JohnM ‘s presentation of the ‘Sloterdijk/Zizek enlightened false consciousness model’ shows (unwittingly? ironically?) that it isn’t just economic Marxism that suffers from circularity. Assuming your account of the model is correct, JohnM, what would constitute refutation of the hypothesis that I suffer from false consciousness? Clearly laughing at those who benefit from it won’t do the trick for Sloterdijk and Zizek. Do I have to actually kill someone to demonstrate my emancipation from their hegemonic ideology? Or would violence just further reinforce the privilege of physical force and masculinity as a source of epistemological authority?

Too many who criticize ‘cultural studies’ and anything involving fields of study that had no institutional homes in the 1950s simply because they are uncomfortable confronting certain realities about the world (racism, sexism, class privilege, and so on) or the way those realities influence the way they think. Others use methodological critique (the common charge of ‘insufficient rigor’ comes to mind) as a cover for the same kind of discomfort. But sometimes the methods and arguments associated with cultural studies really are questionable. Maybe not, strictly speaking, a cultural studies example, but Luce Irigary’s argument in ‘The sex that is not one’ that women’s thought processes are legitimately ambiguous and self-contradictory because of the form of their genitalia is another striking case in point.

By the way, this doesn’t let ‘traditional’ methodologists off the hook; they can be and frequently are equally goofy–they just have more numbers to hide behind. (The punchline to my favorite economics joke is, ‘Assume a can opener.’)

One of the consequences of institutional sequestration in the academy is that having substantive conversations across the lines of departments and programs about what ‘getting it right’ means, and about the practical obligations of the disinterested pursuit of truth, has become very difficult.

But I don’t mean to derail the thread–especially since Michael name-checked me! That made my day.

9

JohnM 04.20.09 at 7:45 pm

I think you may have misunderstood my intent, or maybe I misunderstand yours — I definitely wasn’t trying to critique cultural studies, nor dismiss other humanistic research methods/frameworks. I was responding to the idea that communication studies, as a discipline, has more or less “bought into” the manufactured consent model without taking other perspectives into account.

And to be a bit snarky (since you were with me), if you’re looking for refutation of the hypothesis that you suffer from false consciousness, chances are you suffer from false consciousness.

Zizek has a pretty favorable attitude toward violence, one which I don’t share because I’m not the revolutionary sort (there will be no big-bang of a revolution with guns and guillotines, but it will sneak up unannounced in more subtle ways), but no, I don’t think killing someone has anything to do with demonstrating that you’re not a victim of false consciousness.

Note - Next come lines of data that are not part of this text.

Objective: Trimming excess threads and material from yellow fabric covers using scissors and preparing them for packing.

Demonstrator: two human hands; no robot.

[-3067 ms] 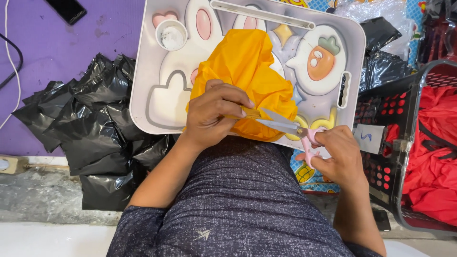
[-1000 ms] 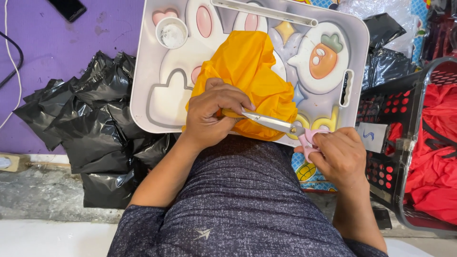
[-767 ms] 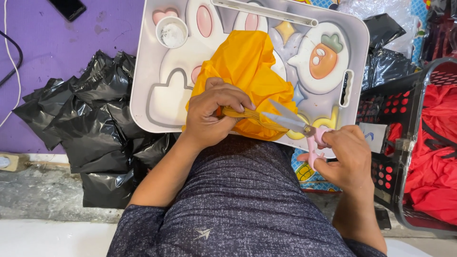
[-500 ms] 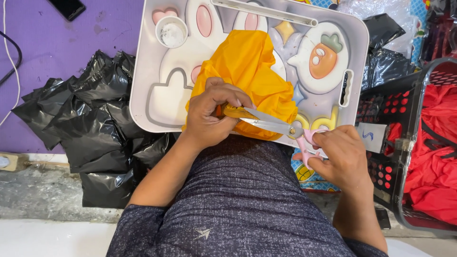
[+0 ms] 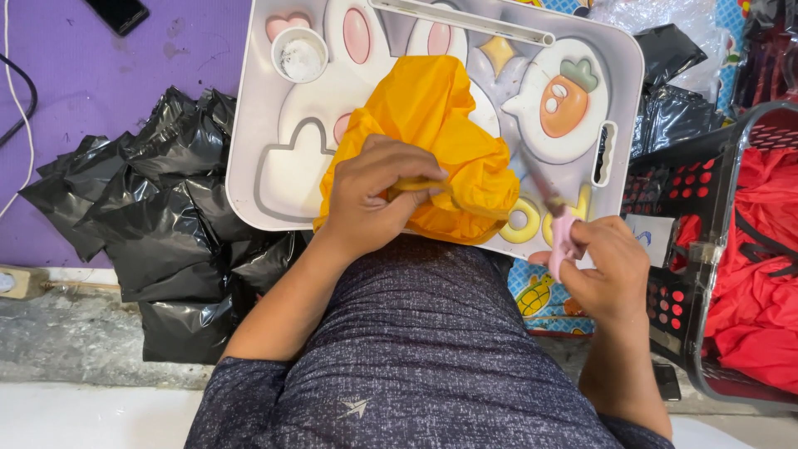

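Orange cloth bunched on white lap table with rabbit and carrot pictures. Left hand pressed on cloth, grip closed around a fold near its lower edge. Right hand just off table's near right corner, grip closed on pink-handled scissors, blades angled up over tabletop, apart from cloth. Black plastic bags heaped left; red fabric in basket right.
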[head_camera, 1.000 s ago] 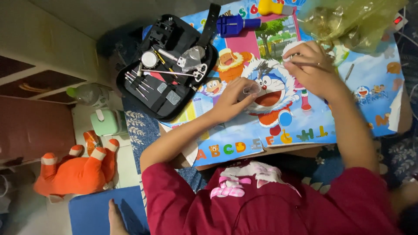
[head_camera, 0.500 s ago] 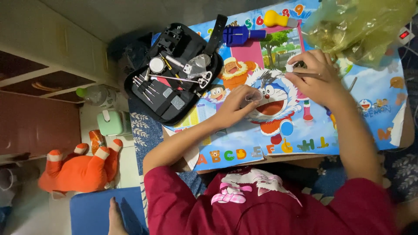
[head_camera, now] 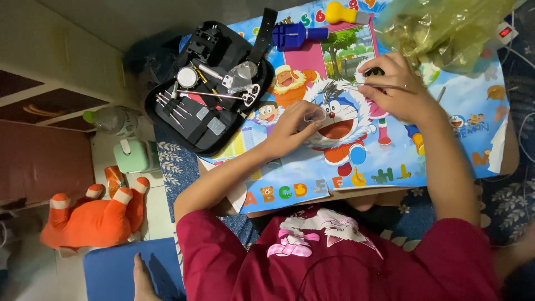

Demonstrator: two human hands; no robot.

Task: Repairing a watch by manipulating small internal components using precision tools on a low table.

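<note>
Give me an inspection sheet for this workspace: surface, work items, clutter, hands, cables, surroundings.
Surface: low table under a cartoon mat.
Work items: thin tool and a small dark part, in the right hand; a small clear piece at the left fingers.
Clutter: open black tool case, blue tool, yellow tool, crumpled yellow-green bag.
Hands: left hand and right hand both on the mat.
Cables: white lead at the right edge.
Surroundings: orange plush toy, green box, bottle, blue mat.
</note>
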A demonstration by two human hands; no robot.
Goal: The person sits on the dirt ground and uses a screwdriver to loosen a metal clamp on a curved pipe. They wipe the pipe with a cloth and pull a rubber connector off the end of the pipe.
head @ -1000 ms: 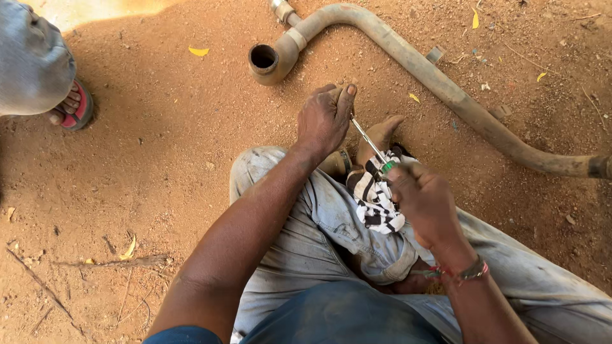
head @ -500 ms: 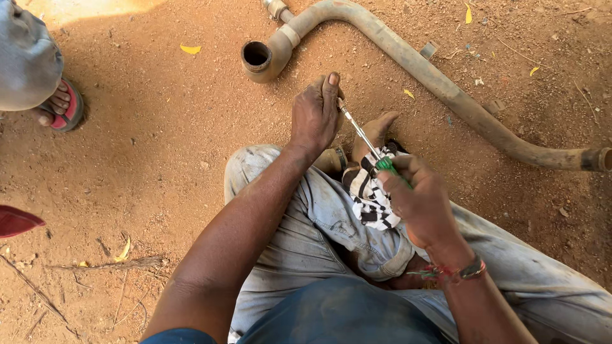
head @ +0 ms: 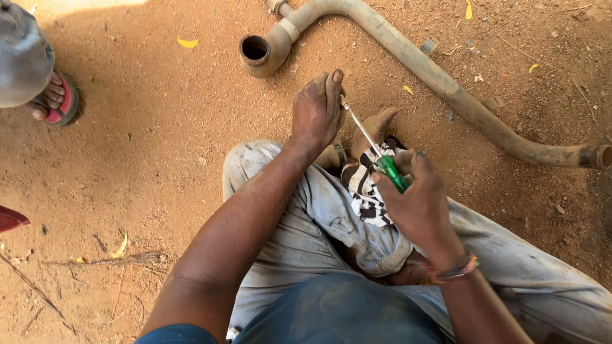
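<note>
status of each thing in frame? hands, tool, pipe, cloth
left hand: closed over something at the screwdriver's tip, not identifiable
right hand: gripping the green handle
screwdriver: held tilted, tip at the left hand
pipe: lying on dirt, end open
striped cloth: draped over the lap

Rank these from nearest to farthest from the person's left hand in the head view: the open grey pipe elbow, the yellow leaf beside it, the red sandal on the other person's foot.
From the left hand:
1. Open grey pipe elbow, just above-left on the dirt.
2. Yellow leaf, farther left of the elbow.
3. Red sandal, at the far left edge.
</note>
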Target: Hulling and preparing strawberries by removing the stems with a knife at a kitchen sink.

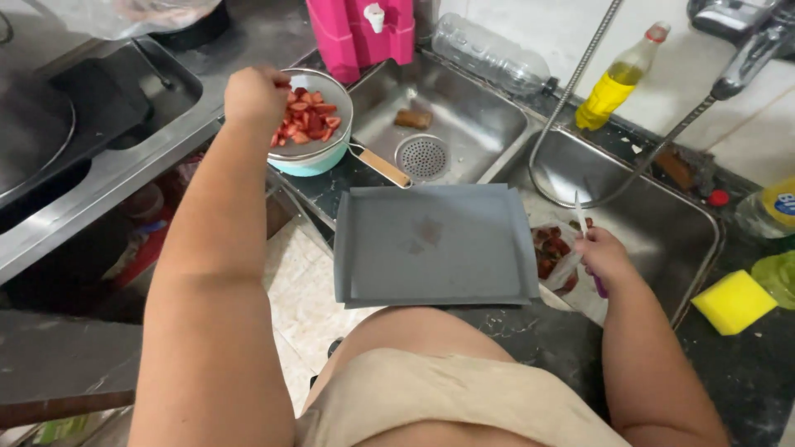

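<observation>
At far left a dark stove [58,124] sits on a steel tabletop [124,165]. The left hand [255,95] is stretched over a pale blue pan [313,157] with a wooden handle, its fingers bunched together at the pan's left rim, just over the cut red strawberries [308,120] that fill the pan. I cannot tell whether the grip holds a piece or is only pinched closed. Behind the pan stands a pink container [360,33]. In the middle lies a grey tray [435,244], bare and flat, on the dark counter edge close to the person's body. Beyond it a small steel sink [464,116] holds a round strainer [423,156], with a clear bottle [489,54] lying behind. Right of the tray, the right hand [604,257] is clamped on a knife [580,219], blade pointing up, beside a bag of strawberry scraps [553,252]. Further right are a larger sink [654,215], a yellow bottle [617,83] and a yellow sponge [733,302].
</observation>
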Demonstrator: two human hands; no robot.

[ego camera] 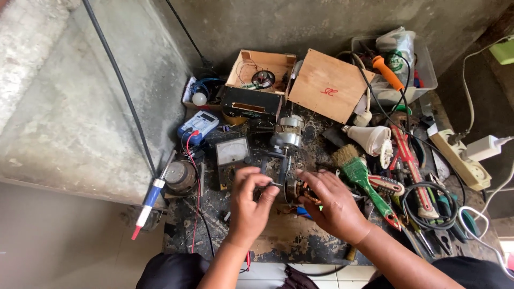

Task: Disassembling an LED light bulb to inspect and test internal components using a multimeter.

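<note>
My left hand (250,202) pinches a small metal part near the middle of a dirty wooden workbench (289,238). My right hand (332,206) grips a small motor with copper windings (300,188), mostly hidden by its fingers. Both hands meet over this motor. Just behind them stands a silver motor body (286,134) on a dark bracket. An analog meter (232,152) sits left of my left hand.
A digital multimeter (198,126) with red leads lies at the left. An open wooden box (261,72) and its lid (327,85) stand behind. A green-handled brush (364,179), bulb (369,139), pliers, cables, power strip (463,160) and plastic bin (423,69) crowd the right.
</note>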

I sense that you don’t have much taste for cultural studies in general, so maybe your critique has less to do with my post and more to do with your own idea of “methodological rigor.” If you’re looking for that in a one paragraph response to a blog post on the internet, then I’m afraid you’re doing it wrong.

10

Michael Bérubé 04.20.09 at 7:48 pm

Luce Irigary’s argument in ‘The sex that is not one’ that women’s thought processes are legitimately ambiguous and self-contradictory because of the form of their genitalia

As you say, though, Maurice, Irigaray’s is not strictly a “cultural studies” argument (at least not in my book). One of them French-poststructuralist-psychoanalytic Lacanian-feminist arguments, yes, but tangential at best to the British tradition. But one of the latter-day troubles of cultural studies is precisely that the field has been dereferentialized beyond recognition. This too was our fault, insofar as back in the day (1980s-early 1990s), people were fond of insisting that cultural studies was not a discipline, and was in fact antidisciplinary — even though it really did constitute, for a couple of decades at least, a pretty coherent intellectual tradition, and even though (as Tony Bennett cheekily pointed out in 1994 or so) all the essays that began “cultural studies is diffuse and multifarious and a many-splendored thing that takes the shape of its container” proceeded to cite the same eight or ten Major Texts in their accounts of cultural studies’ history.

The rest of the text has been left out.